The best part of the book, however, is the characters. The level of detail that went into describing Arden and her history is fantastic. She is a three-dimensional female character with both courage as well as deeply seated flaws. In some ways, she is very feeling, in other ways quite cold from her inability to trust (and understandably so based on her experiences). She is a fascinating female character worthy to be a heroine in a novel.
Another character I really enjoyed reading was the historical figure, Adelaide Hermann. Macallister truly captures the essence of this iconic female illusionist; the only downside to her character was that she wasn’t in the story more. The other two characters that captured my attention were the psychotic Ray (who is basically a mentally deranged sadist obsessed with Arden) and Clyde, Arden’s love interest. I can’t say too much about either without giving away important plot twists. But both characters were intriguing and interesting to read.

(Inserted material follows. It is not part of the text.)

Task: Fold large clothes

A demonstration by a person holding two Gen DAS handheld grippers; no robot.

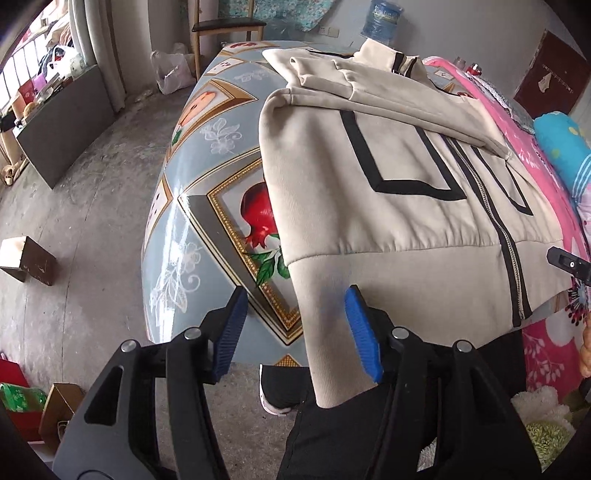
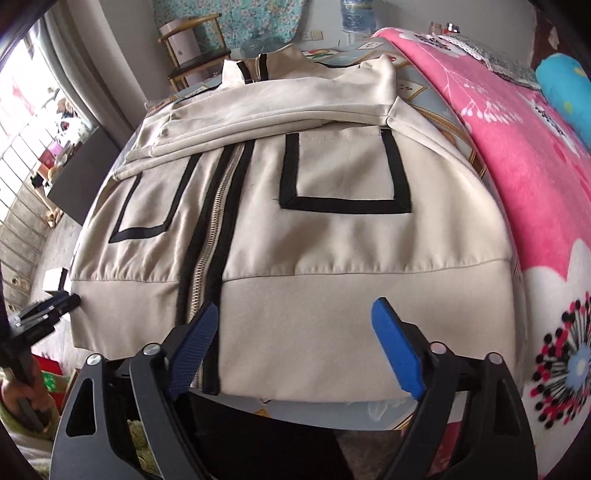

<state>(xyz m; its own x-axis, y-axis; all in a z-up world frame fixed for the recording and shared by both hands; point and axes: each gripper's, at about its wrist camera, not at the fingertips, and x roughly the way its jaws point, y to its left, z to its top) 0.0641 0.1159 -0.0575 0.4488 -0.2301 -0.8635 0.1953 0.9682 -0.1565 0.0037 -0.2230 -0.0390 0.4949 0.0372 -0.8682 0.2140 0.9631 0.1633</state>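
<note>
Nearest the left wrist camera, the left gripper (image 1: pixel 295 325) is standing wide apart, its blue pads (image 1: pixel 360 328) gripping nothing; the right pad is lying against the hanging hem of the cream jacket (image 1: pixel 388 206), though whether it is pressing on the cloth cannot be told. The right gripper (image 2: pixel 295 347) is likewise gaping wide just over the hem, holding nothing. The jacket's hem is drooping over the near edge of the table (image 1: pixel 207 206), hiding that edge, and the person's dark clothing below is covering the floor there. The jacket itself is lying flat with its zipper (image 2: pixel 218 206) shut, black-outlined pockets (image 2: pixel 347 170) showing, and both sleeves (image 2: pixel 266 110) folded across the chest, hiding the upper front. The collar (image 2: pixel 258 70) is sitting at the far end. A pink blanket (image 2: pixel 517 155) is lying alongside on the right, its far end running out of frame. Beyond the table a chair (image 1: pixel 229 26) is standing, partly cut off.
</note>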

Another aspect of The Magician’s Lie that makes it work is the level of detail given to historical research. Macallister understood the time periods she was writing and interweaved historical events and figures seamlessly. I was especially intrigued by the addition of the famous Iroquois Theater Fire of 1903. It brings you right into the tragic events that killed hundreds of people trapped inside the theater.
That all said, this is not your typical historical novel due to the addition of fantasy magic. Arden is a magician, but she also claims to have a magical ability. Real magic is weaved into the story giving it a fun, fantastical feel on top of the historical fiction and dramatic story.
In all, while I found Officer Holt could have been a tad more layered as a character, The Magician’s Lie is a wonderful book and an addicting page turner. Even though the copy I read is an uncorrected advanced copy, I can’t really see much to improve on. No doubt author Greer Macallister is an author to keep an eye on.
The Magician’s Lie would make a wonderful big-budget feature film. Think Water for Elephants meets Titanic meets The Illusionist. With a clear narrative interweaved into real historical events and figures, memorable characters, some fantastical magic, an engaging romance as well as a villain that chills to the bone, this story would make a perfect and incredibly entertaining adaptation. In fact, this would be a great female-driven vehicle for an actress looking for a memorable character to take on. If this is ever adapted into a feature, I’ll be the first one in line!
The book is available to buy on January 13, 2015!
Content Note: PG-13 like content.
“You had me at hello.”
“You pierce my soul. I am half agony, half hope.
I have loved none but you.”
Hardcover: 320 pages
Publisher: Sourcebooks Landmark (January 13, 2015)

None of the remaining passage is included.